Like many, I have a stack of “To Be Read” (TBR) books on my nightstand.
And in my Kindle.
One of the goals of my retirement is to finally work my way through this pile, which would admittedly be a lot easier if I didn’t keep adding to it.
Oh well. Can’t stop, won’t stop.
One of the recent additions to my TBR pile, which has now in fact been read is Joan Wickersham’s The Suicide Index: Putting My Father’s Death in Order (2008).
Wickersham’s account of her father’s suicide was a finalist for the National Book Award in 2008, and I was drawn to it because 1) I read a lot of memoir, particularly about trauma and disability, and 2) because I’m a member of the American Society for Indexing and began studying to be a certified indexer a couple of years ago, so… the approach that this text took intrigued me.

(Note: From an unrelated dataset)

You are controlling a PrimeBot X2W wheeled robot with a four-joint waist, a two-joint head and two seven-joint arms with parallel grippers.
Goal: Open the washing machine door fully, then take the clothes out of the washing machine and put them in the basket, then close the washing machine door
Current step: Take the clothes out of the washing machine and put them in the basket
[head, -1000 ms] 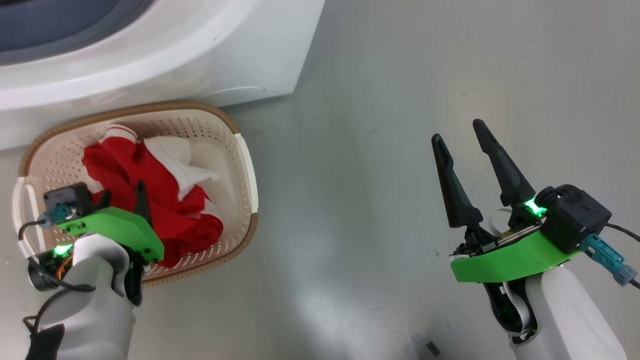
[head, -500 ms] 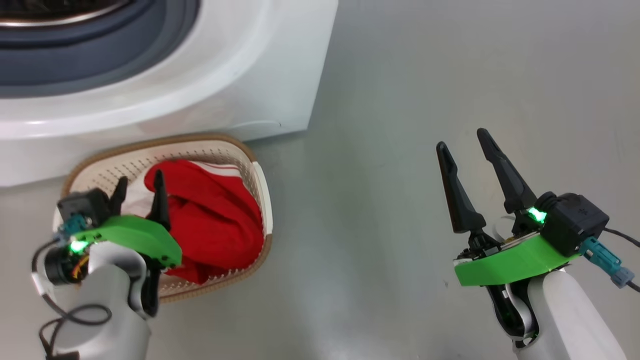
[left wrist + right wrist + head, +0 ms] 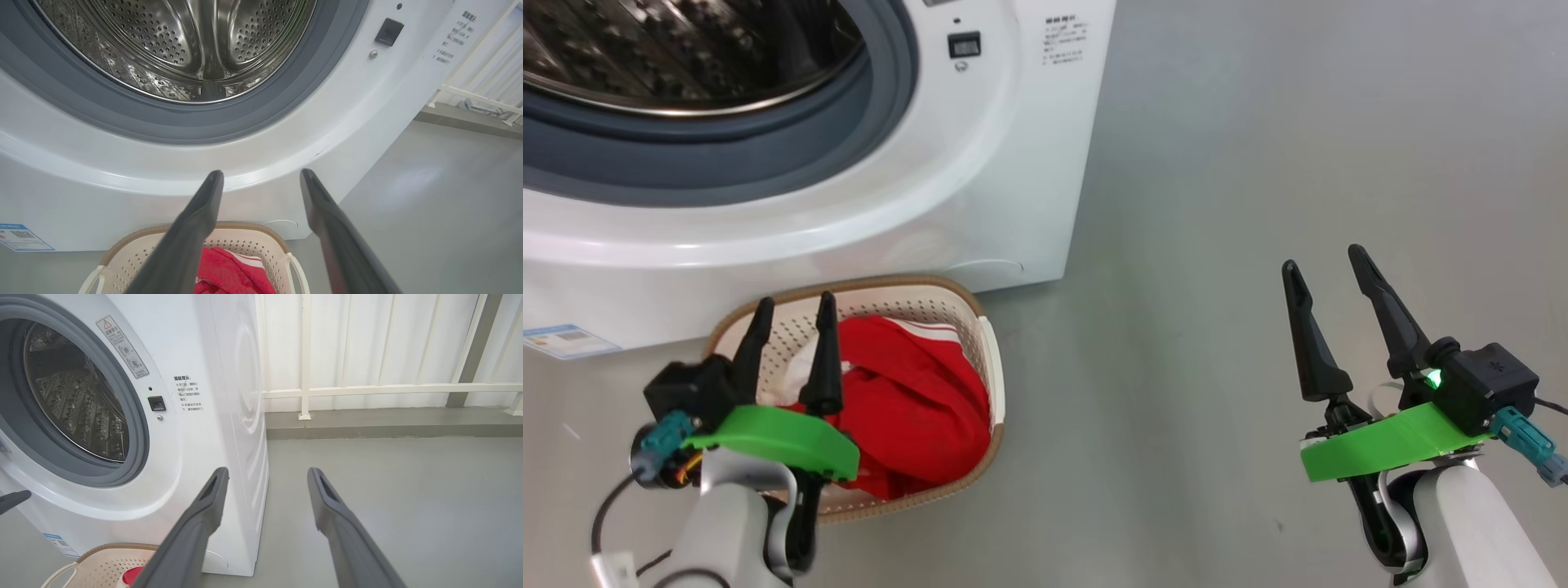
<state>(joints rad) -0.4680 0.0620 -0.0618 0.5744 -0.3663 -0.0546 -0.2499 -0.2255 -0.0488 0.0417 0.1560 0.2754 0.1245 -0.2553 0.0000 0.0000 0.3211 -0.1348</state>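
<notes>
smooth grey floor (image 3: 388, 490), white railing (image 3: 388, 390) before pale corrugated wall (image 3: 347, 339)

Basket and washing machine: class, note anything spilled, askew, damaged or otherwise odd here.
Nothing stands out. The clothes lie inside the basket, which stands upright on the floor before the washing machine; only a faint dark scuff marks its white front.

I get bright, even, diffuse light in every view, and the shadows are faint and soft-edged. In the head view the floor (image 3: 1258, 163) carries a pale sheen at lower centre, and the white front of the washing machine (image 3: 980, 188) shows a bright band along its curve. In the left wrist view the steel drum (image 3: 196, 45) glints hard. Both wrist views bow straight lines toward the edges, and the fingers (image 3: 192, 228) look soft near the bottom edge.
</notes>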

As it’s title suggests, Wickersham organizes her chapters around the heading of “Suicide” and then alphabetically addresses a particular idea or issue that is a subheading of the overarching category.
So, for example, the first chapter is “Suicide: act of,” the second is “Suicide: anger about,” etc. etc.

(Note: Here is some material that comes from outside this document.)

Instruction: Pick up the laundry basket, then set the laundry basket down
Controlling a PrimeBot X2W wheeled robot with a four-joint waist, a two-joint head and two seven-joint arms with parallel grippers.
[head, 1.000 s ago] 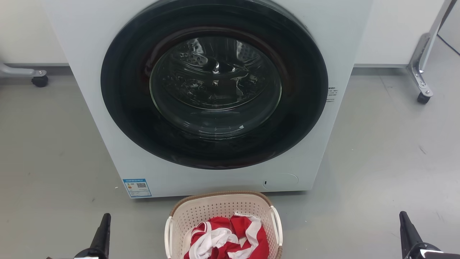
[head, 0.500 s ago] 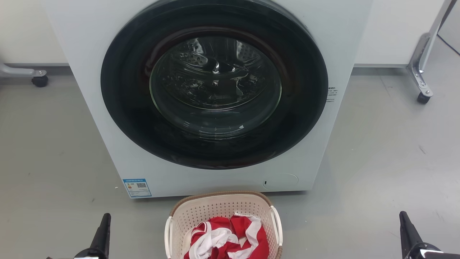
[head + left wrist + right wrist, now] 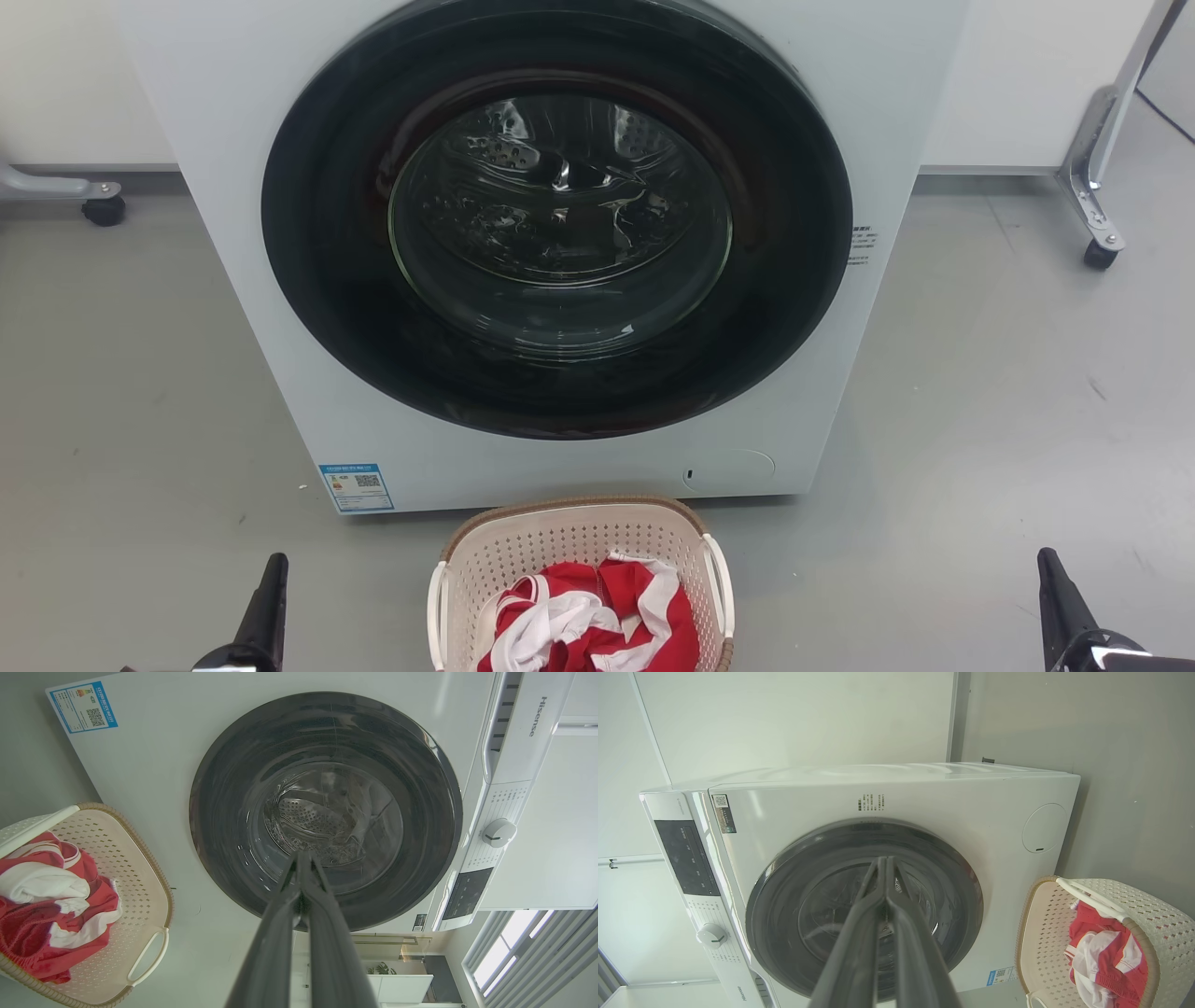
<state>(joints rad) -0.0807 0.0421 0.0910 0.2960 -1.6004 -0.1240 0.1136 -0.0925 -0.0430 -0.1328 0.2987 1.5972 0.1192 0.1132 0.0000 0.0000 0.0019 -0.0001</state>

As the text unfolds, Wickersham stretches the “indexing” idea quite a bit—for example, a later chapter is entitled “Suicide: life summarized in an attempt to illuminate,” which is pretty obviously not a subheading choice that would earn a passing grade on the Indexing exam.
The idea behind an index is that it offers a quick way to find a key concept in a given text. The longer the phrasing of a subheading, the more complicated it becomes to glean what the organizing idea behind it is.
And in that respect, Wickersham’s approach works well for her text, because the underlying message of her account of her father’s suicide is that it’s an act that can’t be “ordered” or made sense of.
What’s interesting—and this is something that other readers of Wickersham’s account noted as well—is the role that anger plays in her text.
As she acknowledges, she can’t be angry with her father (at least not at first), so much of the text focuses on her anger towards her mother.
As The Suicide Index unfolds, I felt that in many ways, it became as much “about” Wickersham’s mother as it was about her father.
Near the end of the text, Wickersham argues that “in real life suicide can’t be the backdrop, dwarfed by something else. It is the foreground: itself inevitably the thing that changes people’s lives. There is no other plot, and no resolution” (307).
Any “healing” from another’s act of suicide, Wickersham claims, is “like the slow absorption of a bruise” (307).
While I find that analogy compelling, I think much of the bruising in The Suicide Index seems to come from the mother figure, in part because there is so much emphasis on the father as a tragic figure—a victim of abuse (both physical and emotional), a failed businessman, a flawed but loving father.
All that said, I think the text is interesting for what it says about the ripple effects of a loved one’s suicide, and for the way that it tries to make sense of that act.
It’s not a light-hearted or “easy” read, obviously, but it’s an interesting and worthwhile one.